Hacker News new | ask | show | jobs
by fsckboy 973 days ago
what's the definition of truly anonymous? they don't know your name? or there isn't enough data to identify you? I've heard that in the US, birthday and postal zip code is enough to identify you in most of the country, but that could be considered anonymous.

if data of multiple users is aggregated, that is I think more of what people are thinking when they think "anonymous"

1 comments

There are multiple definitions. The most basic (and common) is k-anonymity [1]. Basically, for a given collection of data you group by all variables that are already non-anonymous (like age, address, gender, occupation) and end up with groups of fewer than k people (where k=5 is common), any other data items in the data set linked to the same individual also become non-anonymous (PII).

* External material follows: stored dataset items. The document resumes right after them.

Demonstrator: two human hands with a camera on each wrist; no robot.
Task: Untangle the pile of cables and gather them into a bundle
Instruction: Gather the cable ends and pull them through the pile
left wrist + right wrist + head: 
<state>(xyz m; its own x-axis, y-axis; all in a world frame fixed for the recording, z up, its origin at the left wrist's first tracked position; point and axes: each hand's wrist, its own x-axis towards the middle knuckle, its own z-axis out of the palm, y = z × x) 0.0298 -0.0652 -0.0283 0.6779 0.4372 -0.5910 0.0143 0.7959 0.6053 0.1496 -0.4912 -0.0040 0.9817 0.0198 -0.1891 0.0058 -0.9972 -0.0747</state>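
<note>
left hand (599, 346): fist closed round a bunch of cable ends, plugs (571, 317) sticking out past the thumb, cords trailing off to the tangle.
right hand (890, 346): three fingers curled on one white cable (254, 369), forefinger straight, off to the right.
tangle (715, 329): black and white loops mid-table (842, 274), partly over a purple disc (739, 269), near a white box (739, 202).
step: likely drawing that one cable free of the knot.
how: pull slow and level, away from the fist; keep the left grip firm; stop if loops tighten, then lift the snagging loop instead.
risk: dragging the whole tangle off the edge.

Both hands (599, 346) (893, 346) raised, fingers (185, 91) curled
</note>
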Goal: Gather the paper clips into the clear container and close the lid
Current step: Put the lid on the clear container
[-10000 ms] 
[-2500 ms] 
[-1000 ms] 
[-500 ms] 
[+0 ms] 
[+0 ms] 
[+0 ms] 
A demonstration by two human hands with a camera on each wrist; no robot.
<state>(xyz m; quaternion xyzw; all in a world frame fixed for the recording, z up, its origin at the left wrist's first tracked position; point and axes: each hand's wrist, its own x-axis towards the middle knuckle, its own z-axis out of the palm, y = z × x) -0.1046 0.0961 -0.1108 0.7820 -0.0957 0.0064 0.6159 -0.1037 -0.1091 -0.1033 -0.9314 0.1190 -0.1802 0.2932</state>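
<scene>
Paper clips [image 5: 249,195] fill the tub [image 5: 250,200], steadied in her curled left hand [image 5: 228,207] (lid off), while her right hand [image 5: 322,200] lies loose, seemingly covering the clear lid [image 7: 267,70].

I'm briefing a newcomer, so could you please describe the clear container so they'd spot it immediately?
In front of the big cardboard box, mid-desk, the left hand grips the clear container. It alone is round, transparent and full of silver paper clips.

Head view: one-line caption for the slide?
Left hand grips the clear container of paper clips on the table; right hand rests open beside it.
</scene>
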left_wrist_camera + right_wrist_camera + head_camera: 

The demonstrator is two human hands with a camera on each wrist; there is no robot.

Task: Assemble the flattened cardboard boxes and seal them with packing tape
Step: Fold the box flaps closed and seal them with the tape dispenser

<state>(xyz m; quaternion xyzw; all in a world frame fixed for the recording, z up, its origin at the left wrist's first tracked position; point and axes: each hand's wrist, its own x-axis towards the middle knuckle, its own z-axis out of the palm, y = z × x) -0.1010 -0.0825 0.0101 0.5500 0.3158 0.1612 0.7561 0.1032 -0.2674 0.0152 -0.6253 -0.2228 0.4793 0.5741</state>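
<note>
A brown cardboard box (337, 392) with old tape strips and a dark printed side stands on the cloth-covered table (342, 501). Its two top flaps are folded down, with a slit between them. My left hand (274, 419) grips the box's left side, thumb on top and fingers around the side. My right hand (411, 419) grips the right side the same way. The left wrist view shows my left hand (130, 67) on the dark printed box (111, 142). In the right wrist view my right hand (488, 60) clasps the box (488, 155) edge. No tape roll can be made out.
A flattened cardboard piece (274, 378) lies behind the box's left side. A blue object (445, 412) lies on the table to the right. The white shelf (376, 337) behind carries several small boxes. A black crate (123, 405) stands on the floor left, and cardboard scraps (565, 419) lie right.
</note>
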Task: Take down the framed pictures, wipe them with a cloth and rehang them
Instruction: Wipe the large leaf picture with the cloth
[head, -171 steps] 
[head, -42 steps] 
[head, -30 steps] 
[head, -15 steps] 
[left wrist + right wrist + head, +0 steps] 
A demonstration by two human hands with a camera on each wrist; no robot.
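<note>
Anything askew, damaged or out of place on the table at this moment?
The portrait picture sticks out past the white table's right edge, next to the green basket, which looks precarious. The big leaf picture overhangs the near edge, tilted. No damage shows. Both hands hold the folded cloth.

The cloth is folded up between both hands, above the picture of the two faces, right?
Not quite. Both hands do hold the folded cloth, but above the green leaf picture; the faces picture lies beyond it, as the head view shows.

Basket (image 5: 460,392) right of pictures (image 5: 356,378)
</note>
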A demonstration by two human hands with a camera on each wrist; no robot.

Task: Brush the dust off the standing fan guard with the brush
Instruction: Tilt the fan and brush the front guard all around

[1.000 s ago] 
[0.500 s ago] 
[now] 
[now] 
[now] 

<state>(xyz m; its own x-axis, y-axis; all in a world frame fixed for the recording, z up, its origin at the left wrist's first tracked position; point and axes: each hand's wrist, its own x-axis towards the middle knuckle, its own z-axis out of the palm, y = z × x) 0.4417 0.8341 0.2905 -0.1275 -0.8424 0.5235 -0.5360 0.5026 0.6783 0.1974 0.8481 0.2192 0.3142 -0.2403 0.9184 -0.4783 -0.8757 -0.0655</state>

Even if you have groups of size greater than k, though, information elements may be non-anonymous if there is not enough diversity in the group. For instance, if every 49-year-old male on a given postal code in a given occupation has a certain religion, then religion is non-anonymous for that group, according to l-diversity [2].

This can be narrowed down even more by t-closeness [3].

  [1] https://en.wikipedia.org/wiki/K-anonymity
  [2] https://en.wikipedia.org/wiki/L-diversity
  [3] https://en.wikipedia.org/wiki/T-closeness